No dia seguinte, como eu já previa, novamente tremi, mas duas semanas depois, como sempre, estava eu no mesmo restaurante a almoçar. Sendo que justo no dia em que me preparara de corpo e alma para falar com a Carolina, ela não aparecia. A cada duas garfadas eu esticava o pescoço e passava uma vista em todas as mesas do local. Nada. Até que, através do vidro da porta, a vi de pé do lado de fora do restaurante. Parecia esperar alguém. Suas amigas, provavelmente.

Um rapaz chegou e a abraçou. “Ela tem companhia! Eu sabia!”, pensei. Os dois entraram no restaurante de mãos dadas. Sentaram-se, encostaram-se levemente pelos lábios e abriram o cardápio. A primeira atitude que tive foi a de olhar bem no rosto do rapaz que acompanhava Carolina. E, por Deus, o cara tinha um nariz ainda maior que o meu!
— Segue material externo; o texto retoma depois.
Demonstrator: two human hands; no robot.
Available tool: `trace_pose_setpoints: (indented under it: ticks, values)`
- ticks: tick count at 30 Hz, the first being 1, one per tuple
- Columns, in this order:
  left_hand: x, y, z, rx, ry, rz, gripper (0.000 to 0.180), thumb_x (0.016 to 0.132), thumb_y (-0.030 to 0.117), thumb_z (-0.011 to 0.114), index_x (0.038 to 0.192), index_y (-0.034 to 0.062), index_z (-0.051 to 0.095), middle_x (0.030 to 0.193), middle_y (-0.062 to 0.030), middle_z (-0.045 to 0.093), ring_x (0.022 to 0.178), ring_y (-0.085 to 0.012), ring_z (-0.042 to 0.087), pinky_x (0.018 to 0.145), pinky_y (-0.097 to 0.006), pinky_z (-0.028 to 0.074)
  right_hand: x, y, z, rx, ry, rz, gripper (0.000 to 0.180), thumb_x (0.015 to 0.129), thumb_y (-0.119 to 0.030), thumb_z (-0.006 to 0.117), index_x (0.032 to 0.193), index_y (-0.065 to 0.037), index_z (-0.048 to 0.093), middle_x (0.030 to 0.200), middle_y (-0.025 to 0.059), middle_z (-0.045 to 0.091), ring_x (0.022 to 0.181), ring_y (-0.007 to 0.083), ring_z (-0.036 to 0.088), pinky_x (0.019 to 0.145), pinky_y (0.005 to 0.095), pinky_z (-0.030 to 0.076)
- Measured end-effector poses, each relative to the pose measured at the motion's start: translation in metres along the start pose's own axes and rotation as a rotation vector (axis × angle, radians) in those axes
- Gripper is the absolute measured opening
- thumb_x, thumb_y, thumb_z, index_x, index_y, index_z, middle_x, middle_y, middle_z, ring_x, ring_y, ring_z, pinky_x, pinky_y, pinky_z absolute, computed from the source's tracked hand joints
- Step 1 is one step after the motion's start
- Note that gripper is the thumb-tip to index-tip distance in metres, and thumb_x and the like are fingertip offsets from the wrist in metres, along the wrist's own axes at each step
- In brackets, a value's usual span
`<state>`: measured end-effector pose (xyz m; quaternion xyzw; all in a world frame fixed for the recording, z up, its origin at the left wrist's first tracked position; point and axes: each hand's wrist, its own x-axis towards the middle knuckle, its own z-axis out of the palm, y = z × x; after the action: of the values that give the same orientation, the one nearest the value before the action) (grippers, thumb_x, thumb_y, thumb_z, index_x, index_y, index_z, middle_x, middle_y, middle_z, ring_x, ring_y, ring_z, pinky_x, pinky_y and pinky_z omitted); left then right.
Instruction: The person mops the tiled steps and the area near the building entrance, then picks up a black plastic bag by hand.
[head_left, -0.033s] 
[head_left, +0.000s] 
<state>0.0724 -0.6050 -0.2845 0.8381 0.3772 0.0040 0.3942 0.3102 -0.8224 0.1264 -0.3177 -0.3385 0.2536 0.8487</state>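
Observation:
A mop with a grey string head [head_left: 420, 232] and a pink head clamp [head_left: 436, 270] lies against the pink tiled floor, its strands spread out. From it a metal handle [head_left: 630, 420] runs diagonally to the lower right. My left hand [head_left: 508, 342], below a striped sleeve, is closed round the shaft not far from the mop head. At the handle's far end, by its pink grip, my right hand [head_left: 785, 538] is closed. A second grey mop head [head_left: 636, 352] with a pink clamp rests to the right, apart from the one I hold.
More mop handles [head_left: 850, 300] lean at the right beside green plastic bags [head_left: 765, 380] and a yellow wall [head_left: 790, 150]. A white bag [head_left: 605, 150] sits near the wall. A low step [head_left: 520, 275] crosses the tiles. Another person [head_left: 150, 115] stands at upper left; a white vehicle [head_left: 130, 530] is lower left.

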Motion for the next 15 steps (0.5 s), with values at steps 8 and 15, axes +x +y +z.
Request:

Diante da nítida felicidade daquele casal, notei que o nariz dele – apesar de, segundos antes, ter se mostrado tão incômodo para mim –, era para Carolina, talvez, aquilo que de mais bonito ele tinha; que fazia dele uma pessoa de sorte. Como aquelas que levam da galeria as obras de arte que tanto admiramos.

Aprendi que admirar é tão gostoso quanto preciso, mas admirar somente é incompleto.